New York City Subway station, 1904–1945

The City Hall station, also known as City Hall Loop station, is a closed station on the IRT Lexington Avenue Line of the New York City Subway. It is located under City Hall Park, next to New York City Hall, in the Civic Center neighborhood of Manhattan in New York City. The station was constructed for the Interborough Rapid Transit Company (IRT) as the southern terminal of the city's first subway line, which was approved in 1900. Construction of the segment of the line that includes the City Hall station started on September 12 of the same year. The station opened on October 27, 1904, as one of the original 28 stations of the New York City Subway. As ridership grew, it was deemed infeasible to lengthen the original platform to accommodate ten-car trains. The station was closed on December 31, 1945, because of its proximity to the Brooklyn Bridge station. Since then, the platform has remained unused (except for occasional tours and events), while its track continues to be used as a turning loop.

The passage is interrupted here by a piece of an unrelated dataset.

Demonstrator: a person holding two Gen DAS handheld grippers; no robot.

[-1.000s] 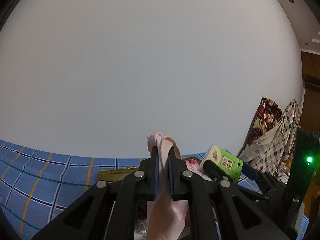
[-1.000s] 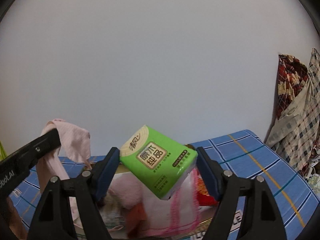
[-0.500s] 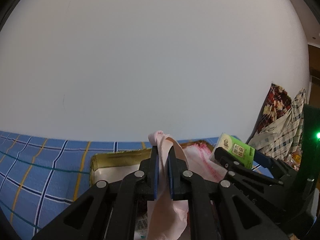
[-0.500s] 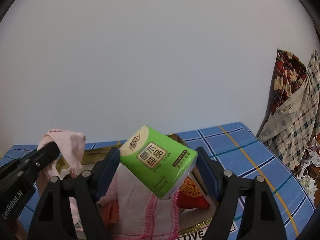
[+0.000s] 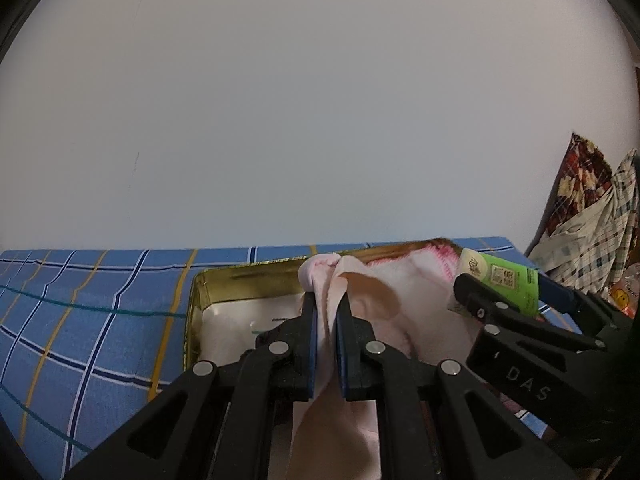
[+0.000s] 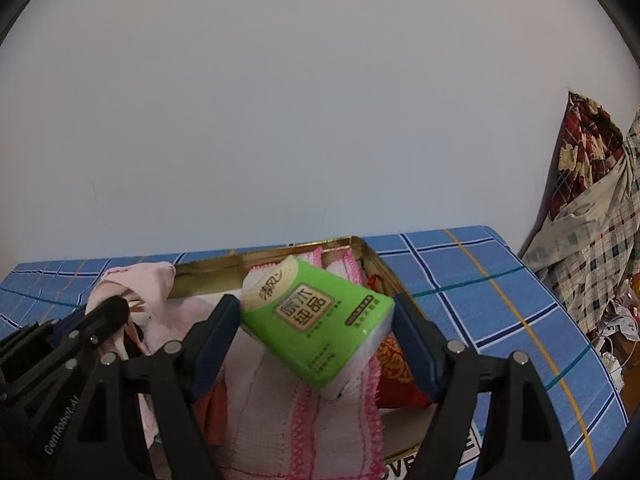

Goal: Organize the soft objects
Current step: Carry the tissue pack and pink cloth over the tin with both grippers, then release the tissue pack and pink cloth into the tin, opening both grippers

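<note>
Both grippers are matte black plastic frames with triangular cut-outs and round silver screw heads at the joints. The left gripper (image 5: 326,322) has narrow dark blue pads lining the inner faces of its jaws, with four silver screws spread in a row below them. The right gripper (image 6: 316,322) carries broader dark blue pads (image 6: 412,344) and a screw at each joint. White lettering "GenRobot.AI" runs along one arm at 8 o'clock in the right view; "DAS" is embossed at 4 o'clock in the left.
</note>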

The City Hall station, with its single track and curved side platform, was the showpiece of the original IRT subway. The single platform and mezzanine feature Guastavino tile, skylights, colored glass tilework, and brass chandeliers. The Rafael Guastavino-designed station is unique in the system for the usage of Romanesque Revival architecture. The tunnel passing through the City Hall station is still used as a turning loop for the and can be seen from passing trains. The station is a New York City designated landmark and is listed on the National Register of Historic Places.

== History ==

=== Construction and opening ===

Planning for a subway line in New York City dates to 1864. However, development of what would become the city's first subway line did not start until 1894, when the New York State Legislature passed the Rapid Transit Act. The subway plans were drawn up by a team of engineers led by William Barclay Parsons, the Rapid Transit Commission's chief engineer. They called for a subway line from New York City Hall in lower Manhattan to the Upper West Side, where two branches would lead north into the Bronx. A plan was formally adopted in 1897, and all legal conflicts over the route alignment were resolved near the end of 1899. The Rapid Transit Construction Company, organized by John B. McDonald and funded by August Belmont Jr., signed the initial Contract 1 with the Rapid Transit Commission in February 1900, in which it would construct the subway and maintain a 50-year operating lease from the opening of the line. In 1901, the firm of Heins & LaFarge was hired to design the underground stations. Belmont incorporated the Interborough Rapid Transit Company (IRT) in April 1902 to operate the subway.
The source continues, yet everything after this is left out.